= Laura Chomiuk =

American radio astronomer and astrophysicist

Laura Beth Chomiuk is an American radio astronomer and astrophysicist whose research involves the study of stellar evolution, stellar explosions (especially novae), and the effects of ejected material from stellar explosions on subsequent stellar evolution, as well as building a detailed radio map of the Andromeda Galaxy. She is a professor in the Department of Physics & Astronomy at Michigan State University.

==Education and career==
Chomiuk grew up in Detroit, and was inspired to study astronomy through seeing the 1997 film Contact. She became an undergraduate at Wesleyan University, where she graduated with high honors in astronomy in 2003. She continued her studies at the University of Wisconsin–Madison. There, she received a master's degree in atmospheric and oceanic sciences in 2006, and completed a Ph.D. in 2010. Her dissertation, Supernova remnants across the Hubble Sequence, was supervised by Eric Wilcots.
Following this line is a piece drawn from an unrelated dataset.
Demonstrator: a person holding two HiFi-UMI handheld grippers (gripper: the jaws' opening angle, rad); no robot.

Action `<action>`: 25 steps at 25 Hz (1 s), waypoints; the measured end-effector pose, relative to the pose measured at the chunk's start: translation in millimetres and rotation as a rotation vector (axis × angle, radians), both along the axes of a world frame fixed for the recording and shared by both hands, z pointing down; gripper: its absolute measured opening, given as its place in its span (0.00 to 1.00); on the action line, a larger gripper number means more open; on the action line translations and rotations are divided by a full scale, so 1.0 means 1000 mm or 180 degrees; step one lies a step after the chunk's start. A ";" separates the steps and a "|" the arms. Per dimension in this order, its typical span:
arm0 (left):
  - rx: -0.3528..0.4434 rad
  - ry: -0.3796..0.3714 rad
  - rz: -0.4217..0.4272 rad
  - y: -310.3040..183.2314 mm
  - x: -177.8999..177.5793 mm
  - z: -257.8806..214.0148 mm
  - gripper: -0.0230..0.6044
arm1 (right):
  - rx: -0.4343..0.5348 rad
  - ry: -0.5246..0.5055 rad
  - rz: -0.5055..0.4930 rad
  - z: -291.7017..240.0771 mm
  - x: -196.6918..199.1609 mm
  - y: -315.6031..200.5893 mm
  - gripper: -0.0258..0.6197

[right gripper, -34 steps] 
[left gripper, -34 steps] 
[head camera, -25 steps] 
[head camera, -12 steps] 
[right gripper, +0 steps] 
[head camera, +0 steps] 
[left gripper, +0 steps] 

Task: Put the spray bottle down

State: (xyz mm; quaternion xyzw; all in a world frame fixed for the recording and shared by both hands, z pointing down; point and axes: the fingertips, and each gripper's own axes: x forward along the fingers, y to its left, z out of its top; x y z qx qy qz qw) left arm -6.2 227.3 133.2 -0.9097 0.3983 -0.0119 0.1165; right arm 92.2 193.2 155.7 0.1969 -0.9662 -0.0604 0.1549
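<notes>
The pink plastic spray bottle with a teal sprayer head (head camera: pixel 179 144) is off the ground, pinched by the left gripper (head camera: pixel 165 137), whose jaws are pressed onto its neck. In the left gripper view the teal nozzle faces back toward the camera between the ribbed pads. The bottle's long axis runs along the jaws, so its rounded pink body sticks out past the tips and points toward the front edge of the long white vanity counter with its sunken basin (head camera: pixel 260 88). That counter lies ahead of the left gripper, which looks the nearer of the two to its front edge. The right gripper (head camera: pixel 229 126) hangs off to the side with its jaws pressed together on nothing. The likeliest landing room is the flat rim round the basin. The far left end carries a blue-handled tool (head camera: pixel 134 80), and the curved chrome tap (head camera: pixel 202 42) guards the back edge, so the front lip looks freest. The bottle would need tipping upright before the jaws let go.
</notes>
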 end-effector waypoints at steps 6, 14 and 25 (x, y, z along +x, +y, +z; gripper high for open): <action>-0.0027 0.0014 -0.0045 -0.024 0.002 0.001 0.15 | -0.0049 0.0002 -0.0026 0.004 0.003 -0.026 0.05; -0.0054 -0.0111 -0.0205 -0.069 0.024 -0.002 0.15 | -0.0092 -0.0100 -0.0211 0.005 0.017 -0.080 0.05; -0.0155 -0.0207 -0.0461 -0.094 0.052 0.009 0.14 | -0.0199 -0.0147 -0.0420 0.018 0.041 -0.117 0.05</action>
After postdoctoral research from 2010 to 2013 as a Jansky Fellow at the National Radio Astronomy Observatory, the Harvard–Smithsonian Center for Astrophysics, and Michigan State University, she joined Michigan State University as an assistant professor in 2013. At Michigan State, she has founded multiple programs providing astronomy research opportunities to undergraduates, and hosts outreach events for the public to attend observations. She was promoted to associate professor in 2018 and full professor in 2023.

==Recognition==
Chomiuk was a 2025 recipient of the Presidential Early Career Award for Scientists and Engineers.

==Personal life==
In 2020, Chomiuk was diagnosed as having stage IV cancer.